The sentiment is relentlessly bearish, the negative news and bearish forecasts are overflowing everywhere.  It feels no end is in sight.  Yes, the end is not near yet, but please keep it in perspective.  When this is all done and over with, you will be presented excellent opportunities that you wish you had in the last cycle.

It’s been 12 weeks since the September S&P 500 index top, the index declined from 2940.91 to 2583.23, a 12.16% decline from high to low.  This decline has outdone the selloff from the January top, which was only 11.84% decline.  It is very oversold short term.  On December 19th, the FED will make an interest rate decision and a forecast of future policies.  A dovish FED statement could ignite a relief rally, which is much needed for the funds to do year end window dressing.  All 3 indexes are now -6% for December, the worst start to the supposedly ‘best month’ of the year (70% of the time it moves higher, therefore the ‘best’).  2018 proves to be a challenging year.

If the year end rally kicks off on Wednesday, this is not a time to start a long term position.  We are more convinced than before that the eventual downside is about 20% decline from the top, which points to S&P 500 cash index to reach 2300.  When S&P 500 declines 20-25% in a bear market, many stocks will plummet 60-75%.  When S&P 500 dives 52% in 2008, many stocks fell 80-90%.  Semiconductor and other tech stocks are two to three times as volatile and risky as others.

During the market corrections, it is wise to observe companies that produce good earnings despite weaker economical conditions.  Market leaders normally correct 1.5-2.5 times of the general market averages. The growth stocks that decline the least (percentage wise) are usually your best selections.  Those that drop the most are normally the weakest.

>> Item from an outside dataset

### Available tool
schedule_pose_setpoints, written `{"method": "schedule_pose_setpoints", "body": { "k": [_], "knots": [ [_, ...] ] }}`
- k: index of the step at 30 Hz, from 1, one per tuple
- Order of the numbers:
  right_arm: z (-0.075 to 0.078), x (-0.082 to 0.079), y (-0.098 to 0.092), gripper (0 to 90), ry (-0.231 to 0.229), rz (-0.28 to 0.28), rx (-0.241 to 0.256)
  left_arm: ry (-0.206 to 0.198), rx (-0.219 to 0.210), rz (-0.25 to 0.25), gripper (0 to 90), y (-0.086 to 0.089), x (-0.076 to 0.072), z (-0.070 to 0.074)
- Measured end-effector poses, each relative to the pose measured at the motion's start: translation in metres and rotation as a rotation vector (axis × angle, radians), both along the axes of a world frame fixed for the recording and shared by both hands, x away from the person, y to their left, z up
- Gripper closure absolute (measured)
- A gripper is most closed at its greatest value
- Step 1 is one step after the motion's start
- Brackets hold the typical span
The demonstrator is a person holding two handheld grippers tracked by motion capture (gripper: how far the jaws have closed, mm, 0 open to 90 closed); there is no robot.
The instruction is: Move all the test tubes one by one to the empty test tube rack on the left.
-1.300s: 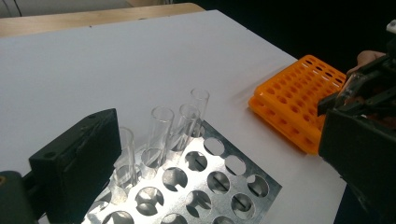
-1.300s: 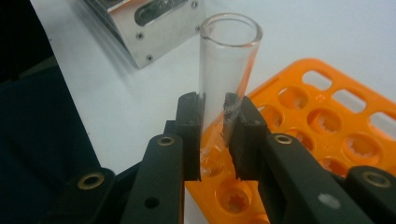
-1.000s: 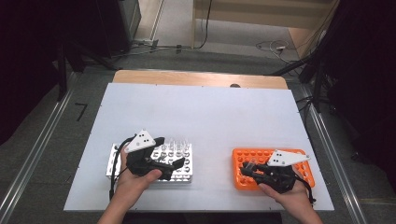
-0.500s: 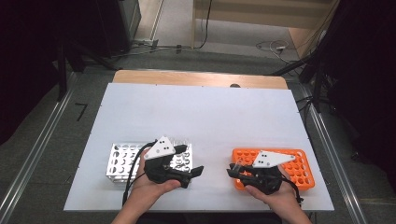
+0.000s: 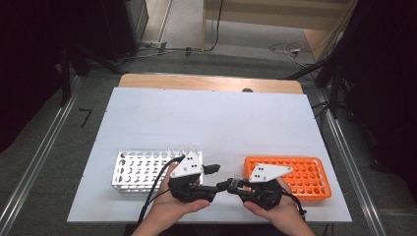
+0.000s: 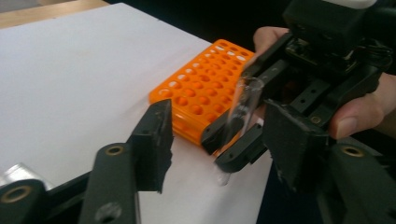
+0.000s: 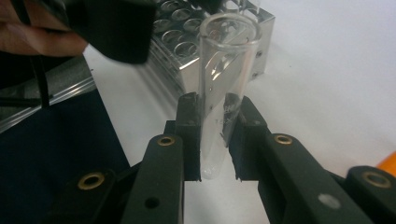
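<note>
Right now the right gripper [image 7: 215, 140] has its two black jaws clamped on a clear glass test tube [image 7: 223, 88], pinching it low on its body so that the rounded bottom pokes out just below the jaws and the open mouth rises well above them. Seen from the left gripper view, the same test tube [image 6: 240, 114] stands tilted between the right gripper's jaws, with its closed end hanging just above the white table top [image 6: 70, 79].

Facing it, the left gripper [image 6: 217, 140] has its jaws spread wide apart, one on each side of the tube and neither touching it. From the high view the two tools meet nose to nose at the near edge of the table, the left gripper [image 5: 215, 178] on the left and the right gripper [image 5: 232, 186] just to its right, with the tube a small pale glint between them.

Farther out, a silver metal tube rack [image 5: 140, 169] with rows of round holes sits just left of the left gripper, a few clear tubes standing at its far right corner. An orange plastic tube rack [image 5: 305, 174] lies to the right, just beyond the right hand [image 5: 275, 214].
</note>
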State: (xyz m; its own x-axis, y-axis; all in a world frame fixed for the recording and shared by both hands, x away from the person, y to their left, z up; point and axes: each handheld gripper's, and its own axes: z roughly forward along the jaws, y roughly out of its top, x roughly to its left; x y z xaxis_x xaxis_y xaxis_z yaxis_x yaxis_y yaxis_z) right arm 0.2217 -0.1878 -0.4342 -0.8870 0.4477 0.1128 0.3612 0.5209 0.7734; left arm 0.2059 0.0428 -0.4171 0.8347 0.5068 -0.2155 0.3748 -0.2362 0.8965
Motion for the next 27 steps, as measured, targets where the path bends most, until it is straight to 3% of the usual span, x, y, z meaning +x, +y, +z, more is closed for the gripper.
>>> {"method": "schedule_pose_setpoints", "body": {
  "k": [18, 27],
  "knots": [
    [0.003, -0.007, 0.009, 73.6, 0.016, 0.029, 0.016, -0.02, -0.004, -0.043, 71.1, -0.019, -0.002, -0.002],
    [0.003, -0.006, 0.008, 73.6, 0.017, 0.023, 0.023, -0.044, 0.019, -0.031, 75.4, -0.021, -0.003, -0.001]
  ]
}}
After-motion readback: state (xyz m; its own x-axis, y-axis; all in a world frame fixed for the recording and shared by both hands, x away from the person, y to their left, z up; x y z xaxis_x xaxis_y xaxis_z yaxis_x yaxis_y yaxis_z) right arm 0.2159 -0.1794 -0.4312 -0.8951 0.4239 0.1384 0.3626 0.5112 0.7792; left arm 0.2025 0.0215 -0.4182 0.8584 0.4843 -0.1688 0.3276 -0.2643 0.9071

Clearly the FANG leadership has been broken.  Facebook is destroyed in this cycle.  We have doubts that Facebook would ever come back as powerful as before.  We think Amazon has the best potential to come back as a leader again in the next cycle.  Amazon was so extended that it could decline 50% when this is all done and over with.  Amazon’s 200 week moving average is 960 right now, it would be a great bargain to be able buy Amazon at such discount.  So this is the opportunity that we are looking forward to.

Stay calm and stay in cash.  Cash is your best storm shelter right now.